Gut ein halbes Jahr nach Schließung des Essener Kaufhof-Warenhausesstehen die Zeichen am Willy-Brandt-Platz auf Neubeginn. „Königshof“ tauft die Koerfer-Gruppe aus Köln, Eigentümerin der traditionsreichen Immobilie, ihr neues Essener Projekt: eine Reminiszenz an das gleichnamige Hotel, das dort bis 1937 stand.
Geschäftsführer Daniel Schild kündigt an, bis zur Fertigstellung Mitte 2023 einen „mittleren zweistelligen Millionen-Betrag“ in das zentral gelegene Gebäude investieren zu wollen. Ankermieter im Erd- und Untergeschoss werde ein Supermarkt mit weiteren Mietern sein – darunter wohl auch Gastronomie. In den fünf Geschossen darüber werde es keinen Handel mehr geben, sondern Büros.

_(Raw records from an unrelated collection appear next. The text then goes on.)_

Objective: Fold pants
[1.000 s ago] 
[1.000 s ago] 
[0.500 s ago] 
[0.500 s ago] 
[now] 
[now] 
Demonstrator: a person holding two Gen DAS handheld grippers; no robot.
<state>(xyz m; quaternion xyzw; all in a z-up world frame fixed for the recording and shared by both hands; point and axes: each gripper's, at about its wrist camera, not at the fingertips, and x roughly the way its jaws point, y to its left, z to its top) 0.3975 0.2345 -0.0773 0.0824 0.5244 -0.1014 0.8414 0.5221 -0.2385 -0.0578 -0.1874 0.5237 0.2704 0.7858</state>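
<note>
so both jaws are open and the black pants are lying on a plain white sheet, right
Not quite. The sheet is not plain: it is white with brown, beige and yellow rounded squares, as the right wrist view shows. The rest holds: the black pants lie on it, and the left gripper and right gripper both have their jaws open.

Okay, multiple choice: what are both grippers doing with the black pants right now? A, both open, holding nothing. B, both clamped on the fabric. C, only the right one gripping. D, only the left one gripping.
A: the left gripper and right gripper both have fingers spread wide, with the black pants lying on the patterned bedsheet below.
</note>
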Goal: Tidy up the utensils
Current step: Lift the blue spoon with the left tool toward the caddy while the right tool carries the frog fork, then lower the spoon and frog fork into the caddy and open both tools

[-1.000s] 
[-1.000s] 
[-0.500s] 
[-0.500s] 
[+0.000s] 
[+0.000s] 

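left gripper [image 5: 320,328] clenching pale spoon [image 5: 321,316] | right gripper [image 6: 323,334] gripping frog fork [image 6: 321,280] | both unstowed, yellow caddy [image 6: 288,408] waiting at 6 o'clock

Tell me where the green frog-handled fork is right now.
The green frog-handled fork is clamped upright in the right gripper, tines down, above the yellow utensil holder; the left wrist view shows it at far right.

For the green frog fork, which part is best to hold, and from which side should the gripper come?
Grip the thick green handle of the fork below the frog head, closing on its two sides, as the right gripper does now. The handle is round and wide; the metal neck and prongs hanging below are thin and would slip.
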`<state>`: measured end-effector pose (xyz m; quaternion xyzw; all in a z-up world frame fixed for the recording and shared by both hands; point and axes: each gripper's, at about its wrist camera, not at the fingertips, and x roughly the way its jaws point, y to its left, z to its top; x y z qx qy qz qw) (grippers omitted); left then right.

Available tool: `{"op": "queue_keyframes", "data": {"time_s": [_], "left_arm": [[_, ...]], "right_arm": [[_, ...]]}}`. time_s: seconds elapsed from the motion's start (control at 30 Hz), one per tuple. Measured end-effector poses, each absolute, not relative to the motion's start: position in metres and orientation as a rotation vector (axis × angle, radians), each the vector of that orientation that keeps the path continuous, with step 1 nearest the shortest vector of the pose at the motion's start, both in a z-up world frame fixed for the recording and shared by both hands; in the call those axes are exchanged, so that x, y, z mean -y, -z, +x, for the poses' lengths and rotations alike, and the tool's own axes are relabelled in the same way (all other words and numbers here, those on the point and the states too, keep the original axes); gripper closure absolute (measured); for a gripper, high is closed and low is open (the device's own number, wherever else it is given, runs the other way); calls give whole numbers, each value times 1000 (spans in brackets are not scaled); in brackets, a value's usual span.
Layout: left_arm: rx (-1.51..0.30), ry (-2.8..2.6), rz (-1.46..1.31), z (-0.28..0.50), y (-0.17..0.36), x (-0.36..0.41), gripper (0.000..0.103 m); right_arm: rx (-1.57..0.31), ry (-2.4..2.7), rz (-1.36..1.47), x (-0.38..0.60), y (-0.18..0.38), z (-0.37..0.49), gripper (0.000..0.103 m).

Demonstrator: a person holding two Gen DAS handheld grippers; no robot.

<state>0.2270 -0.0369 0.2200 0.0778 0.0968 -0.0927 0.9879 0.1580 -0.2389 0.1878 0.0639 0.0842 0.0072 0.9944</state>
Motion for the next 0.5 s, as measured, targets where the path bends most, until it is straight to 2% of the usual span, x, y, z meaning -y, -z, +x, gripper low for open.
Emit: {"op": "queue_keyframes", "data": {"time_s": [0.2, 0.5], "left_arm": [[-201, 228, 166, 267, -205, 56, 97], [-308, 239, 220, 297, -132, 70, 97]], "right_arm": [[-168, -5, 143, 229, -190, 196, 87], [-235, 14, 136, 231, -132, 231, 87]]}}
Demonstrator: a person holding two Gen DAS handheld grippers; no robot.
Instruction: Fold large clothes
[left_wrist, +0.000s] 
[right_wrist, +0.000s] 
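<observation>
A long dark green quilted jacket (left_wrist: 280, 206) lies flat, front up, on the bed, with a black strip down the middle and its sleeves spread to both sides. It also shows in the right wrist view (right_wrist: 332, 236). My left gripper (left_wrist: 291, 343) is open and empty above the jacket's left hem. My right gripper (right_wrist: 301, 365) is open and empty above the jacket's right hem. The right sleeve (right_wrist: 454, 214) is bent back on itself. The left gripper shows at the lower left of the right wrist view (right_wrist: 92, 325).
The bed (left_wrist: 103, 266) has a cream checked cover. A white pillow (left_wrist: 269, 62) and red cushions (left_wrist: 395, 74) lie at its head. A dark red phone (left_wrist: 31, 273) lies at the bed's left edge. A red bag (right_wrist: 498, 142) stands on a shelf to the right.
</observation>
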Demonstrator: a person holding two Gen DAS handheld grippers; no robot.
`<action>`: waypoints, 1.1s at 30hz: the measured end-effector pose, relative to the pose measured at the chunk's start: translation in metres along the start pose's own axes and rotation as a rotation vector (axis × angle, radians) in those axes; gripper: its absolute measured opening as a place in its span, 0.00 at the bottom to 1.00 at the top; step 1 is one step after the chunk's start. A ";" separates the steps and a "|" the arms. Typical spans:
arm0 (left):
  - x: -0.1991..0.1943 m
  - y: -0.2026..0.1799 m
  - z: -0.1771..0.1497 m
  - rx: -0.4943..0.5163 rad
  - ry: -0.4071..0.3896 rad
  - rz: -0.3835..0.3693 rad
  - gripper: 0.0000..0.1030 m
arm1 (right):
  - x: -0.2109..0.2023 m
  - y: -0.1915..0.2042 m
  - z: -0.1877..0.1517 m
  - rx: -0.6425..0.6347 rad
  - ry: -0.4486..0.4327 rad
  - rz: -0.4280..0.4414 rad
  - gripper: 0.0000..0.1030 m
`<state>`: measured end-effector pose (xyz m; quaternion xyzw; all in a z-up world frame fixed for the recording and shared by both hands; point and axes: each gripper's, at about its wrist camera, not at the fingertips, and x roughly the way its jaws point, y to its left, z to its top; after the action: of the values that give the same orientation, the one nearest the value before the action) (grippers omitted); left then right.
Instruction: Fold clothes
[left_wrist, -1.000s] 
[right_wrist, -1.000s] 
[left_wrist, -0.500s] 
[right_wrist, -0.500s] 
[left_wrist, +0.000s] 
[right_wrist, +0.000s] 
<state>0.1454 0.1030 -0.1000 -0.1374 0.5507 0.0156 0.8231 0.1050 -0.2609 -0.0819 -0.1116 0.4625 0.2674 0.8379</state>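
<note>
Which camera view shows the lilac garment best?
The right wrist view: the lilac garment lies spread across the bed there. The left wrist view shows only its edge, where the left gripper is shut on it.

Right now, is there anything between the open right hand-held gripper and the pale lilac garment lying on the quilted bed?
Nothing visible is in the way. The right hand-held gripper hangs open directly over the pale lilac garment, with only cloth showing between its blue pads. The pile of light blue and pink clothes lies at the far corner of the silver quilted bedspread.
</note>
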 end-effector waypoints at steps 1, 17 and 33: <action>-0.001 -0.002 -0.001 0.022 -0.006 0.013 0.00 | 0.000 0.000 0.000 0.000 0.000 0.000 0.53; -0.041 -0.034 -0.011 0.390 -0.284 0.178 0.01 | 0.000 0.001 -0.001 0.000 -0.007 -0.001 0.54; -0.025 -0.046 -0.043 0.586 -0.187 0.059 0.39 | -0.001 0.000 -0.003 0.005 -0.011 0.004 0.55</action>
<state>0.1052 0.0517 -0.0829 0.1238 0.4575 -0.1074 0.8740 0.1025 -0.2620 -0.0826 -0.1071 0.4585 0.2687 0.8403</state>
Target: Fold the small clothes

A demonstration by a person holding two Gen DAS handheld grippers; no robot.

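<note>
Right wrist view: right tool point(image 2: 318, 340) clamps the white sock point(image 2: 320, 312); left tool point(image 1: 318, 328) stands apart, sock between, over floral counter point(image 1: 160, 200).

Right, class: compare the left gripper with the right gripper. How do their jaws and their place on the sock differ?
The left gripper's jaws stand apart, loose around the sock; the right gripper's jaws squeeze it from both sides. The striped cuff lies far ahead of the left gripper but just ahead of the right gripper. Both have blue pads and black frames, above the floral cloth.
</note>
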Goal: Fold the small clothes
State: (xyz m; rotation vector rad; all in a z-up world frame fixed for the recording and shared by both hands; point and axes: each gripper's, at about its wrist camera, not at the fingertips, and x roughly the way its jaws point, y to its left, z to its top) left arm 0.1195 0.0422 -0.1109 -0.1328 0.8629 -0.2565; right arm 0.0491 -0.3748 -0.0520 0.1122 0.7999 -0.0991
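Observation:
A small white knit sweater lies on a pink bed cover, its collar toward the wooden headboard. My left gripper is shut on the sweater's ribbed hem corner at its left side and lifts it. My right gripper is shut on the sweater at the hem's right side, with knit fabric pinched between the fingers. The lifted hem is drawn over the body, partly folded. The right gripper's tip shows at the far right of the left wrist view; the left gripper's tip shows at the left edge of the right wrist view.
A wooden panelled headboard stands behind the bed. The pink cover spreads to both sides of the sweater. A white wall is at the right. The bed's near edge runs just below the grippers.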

Das 1937 erbaute DeFaKa-Haus wurde 1976 für den Horten-Neubau abgerissen
In den Räumen der alten Kaufhof-Verwaltung im 1. Obergeschoss haben die Kölner ihr Baubüro eingerichtet, auch eine – noch unter Verschluss gehaltene – Konzeptidee für die Fassade des neuen „Königshofes“ hängt dort an der Wand. So viel steht fest: Der Fassadenentwurf weist starke Ähnlichkeiten mit dem 1937 erbauten und 1976 abgerissenen DeFaKa-Haus auf, das 1977 durch das Horten-Warenhaus (später Kaufhof) ersetzt wurde. Beherrschendes architektonisches Detail des „Königshofs“ ist die zur Lindenallee hin abgerundete Ecke, wohin auch der Haupteingang verlegt werden soll.
Bordeaux-Weine statt Parfüm, Patisserie statt Jeans und Schuhe, „heiße Theke“ statt Bratpfannen: Der Wandel vom großen, Sortiment-reichen Warenhaus zu einer deutlich reduzierten Lösung auf Nahversorger-Basis entspreche ganz dem aktuellen Trend, ist sich der Koerfer-Chef sicher – und verweist auf ein erfolgreiches Vorbild in Düsseldorf: An der belebten Graf-Adolf-Straße haben die Kölner einen alten Kaufhof in einen Genusstempel namens „The Crown“ umgewandelt. Ankermieter ist dort „Zurheide Feine Kost“, das der gleichnamigen Bottroper Kaufmannsfamilie gehört.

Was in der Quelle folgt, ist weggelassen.